1 April 2013
Saudi govt. intensifies crackdown on illegal, overstaying migrants
March 31 press conference. Filipino community leaders and stranded women OFWs and children calls for 'free and swift' mass repatriation of undocumented and stranded OFWs in the Kingdom
Group appeals to respect migrant rights, calls for ‘swift and free’ mass repatriation
Saudi authorities continue to round up illegal and overstaying migrant workers in its bid to force private firms to heed on the full implementation of Saudization locally known as Nitaqat, which means localization of labor, and clean the Kingdom from overtaying and illegal migrant workers, according to a Filipino migrants’ rights group in the Middle East.
“We have been receiving confirmed reports since last week about the crackdown on illegals and overstaying led by composite teams of police and Saudi labor officials in Saudi’s main cities Riyadh, Jeddah, Al Khobar and Dammam. Since then we have received numerous calls from Filipino undocumented workers and other nationalities asking for guidance and assistance,” said Migrante-Middle East (M-ME) regional coordinator John Leonard Monterona, also the Vice-chairperson of MIGRANTE Sectoral Party of OFWs and families.
Last week, it was reported in several local newspapers in Saudi Arabia that the Labor ministry have amended Saudi labor law specifically Article 39 giving power to the Labor Ministry to inspect and investigate violations related to expatriates employment in the Kingdom.
The Interior Ministry will arrest and deport those surplus workers who do not work for any company. It will also punish Saudi individuals and companies who employ such workers, according to the new article 39 of Saudi’s labor law.
While calling for the Saudi authorities to respect the rights of undocumented migrant workers, Monterona, however, clarified that their group understands the move by the Saudi govt. to rid the Kingdom of about a million undocumented and overstaying migrant workers saying ‘it is within the Saudi govt. local labor priorities, immigration and internal peace and order concerns’.

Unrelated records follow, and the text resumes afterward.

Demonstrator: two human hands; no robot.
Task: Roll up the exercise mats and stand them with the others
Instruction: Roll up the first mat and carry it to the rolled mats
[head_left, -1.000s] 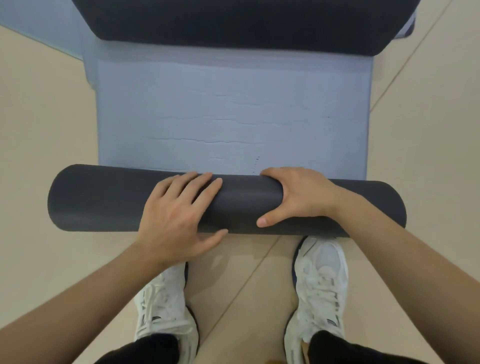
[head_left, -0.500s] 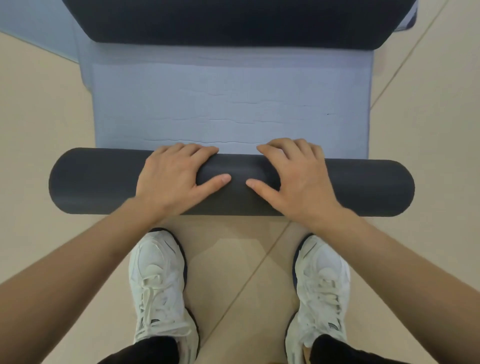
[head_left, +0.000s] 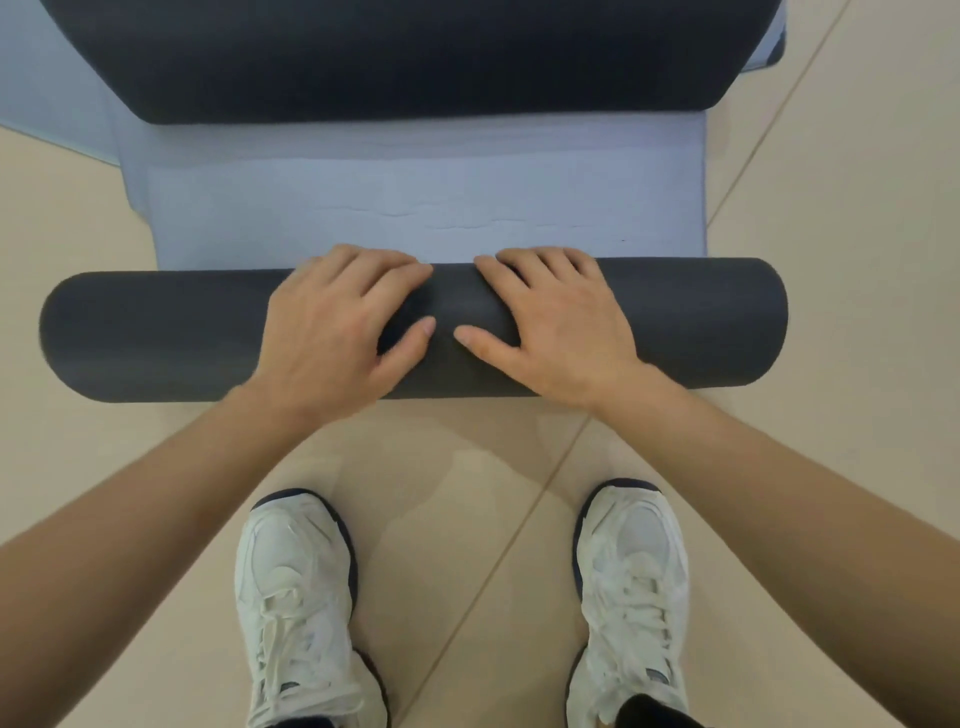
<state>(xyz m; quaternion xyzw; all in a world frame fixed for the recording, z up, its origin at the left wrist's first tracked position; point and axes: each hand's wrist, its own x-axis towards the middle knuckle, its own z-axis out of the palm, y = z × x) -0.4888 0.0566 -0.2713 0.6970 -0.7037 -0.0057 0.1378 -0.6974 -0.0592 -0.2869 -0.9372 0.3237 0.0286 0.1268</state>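
Mat roll (head_left: 156, 338) under left hand (head_left: 337, 332), right hand (head_left: 561, 327), grips released; dark mat (head_left: 415, 57) ahead.

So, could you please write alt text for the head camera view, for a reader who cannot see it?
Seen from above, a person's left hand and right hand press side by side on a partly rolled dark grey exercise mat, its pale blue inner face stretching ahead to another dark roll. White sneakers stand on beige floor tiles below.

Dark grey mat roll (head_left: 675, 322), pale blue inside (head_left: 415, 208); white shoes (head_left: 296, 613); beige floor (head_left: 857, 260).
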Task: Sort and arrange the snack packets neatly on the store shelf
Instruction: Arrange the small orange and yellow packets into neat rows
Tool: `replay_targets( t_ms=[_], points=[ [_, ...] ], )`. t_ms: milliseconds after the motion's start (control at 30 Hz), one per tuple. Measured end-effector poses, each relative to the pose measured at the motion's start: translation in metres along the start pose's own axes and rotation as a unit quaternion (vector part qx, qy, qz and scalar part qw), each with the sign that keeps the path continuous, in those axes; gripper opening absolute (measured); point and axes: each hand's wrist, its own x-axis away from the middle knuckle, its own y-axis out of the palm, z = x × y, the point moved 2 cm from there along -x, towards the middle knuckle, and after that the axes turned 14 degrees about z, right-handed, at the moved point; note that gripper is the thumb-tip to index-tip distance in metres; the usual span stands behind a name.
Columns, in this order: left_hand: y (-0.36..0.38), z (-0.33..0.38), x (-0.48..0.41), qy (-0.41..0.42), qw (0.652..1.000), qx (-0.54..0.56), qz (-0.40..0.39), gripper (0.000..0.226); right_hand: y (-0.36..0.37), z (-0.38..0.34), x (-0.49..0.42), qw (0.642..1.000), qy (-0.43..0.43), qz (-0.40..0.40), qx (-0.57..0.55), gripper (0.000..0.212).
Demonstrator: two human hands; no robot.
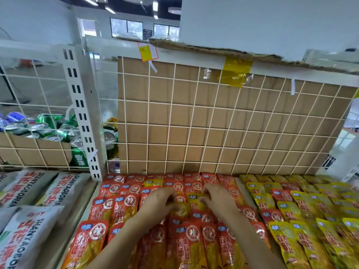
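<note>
Just right of the foot of the white post (pixel 81 117), the red packets (pixel 186 241) lay overlapped in rows across the shelf (pixel 89 202). Farther right of the post lay the yellow packets (pixel 303 208), with a few red ones mixed in. We judged these pouches light, soft and glossy, likely to slide over each other, so a pinch at a flat sealed edge looked safer than a squeeze on the filled belly.

Our left hand (pixel 158 199) and right hand (pixel 218 199) met over the red rows right of the post. The fingers (pixel 205 199) of both were curled and pinching opposite edges of a stray yellow packet (pixel 194 199) that sat among the red ones. Blur hid the exact grip.

Right of the post and behind the packets rose the wire grid (pixel 223 121), backed with cardboard, which closed off any reach past the back row. Left of the post lay grey bags (pixel 29 191). Behind the post were drink cans (pixel 50 129) in a box. Neighbouring red packets overlapped the stray one, so lifting it risked dragging them askew.
</note>
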Motion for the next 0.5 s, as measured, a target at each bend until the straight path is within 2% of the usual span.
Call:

“Many of our fellow expatriate workers were forced to run away from their sponsors due to alleged numerous labor violations such as nonpayment of salaries and overtime pay, working more than 8 hours, and contract substitution and illegal deductions by their recruitment agencies,” Monterona explained.
Expatriate workers in the Kingdom believed to have reached more than 8-M.
Indians, Pakistanis, Bangladeshi, Egyptians and Filipinos, got the most numbers of expatriate workers.
“We are urging the Saudi authorities to implement first a general amnesty as it announced weeks ago covering all undocumented and overstaying migrants. The amnesty will include provisions of free and swift mass repatriation of undocumented and overstaying migrant workers in the Kingdom. Foreign diplomatic posts are awaiting the guidelines of this general amnesty” Monterona added.
“We also appeal to the Saudi govt. to respect our fellow migrants, though undocumented and overstaying, basic human rights as enshrined in UN Conventions on the Protection of Migrants and members of their Families. We call on them to implement free and swift mass repatriation on undocumented migrants in the Kingdom,” Monterona added.
Last week, Monterona said his group had called on PH embassy and consulate officials during a press conference on 31st of March to provide assistance to all undocumented and overstaying Filipino workers especially women OFWs who have children.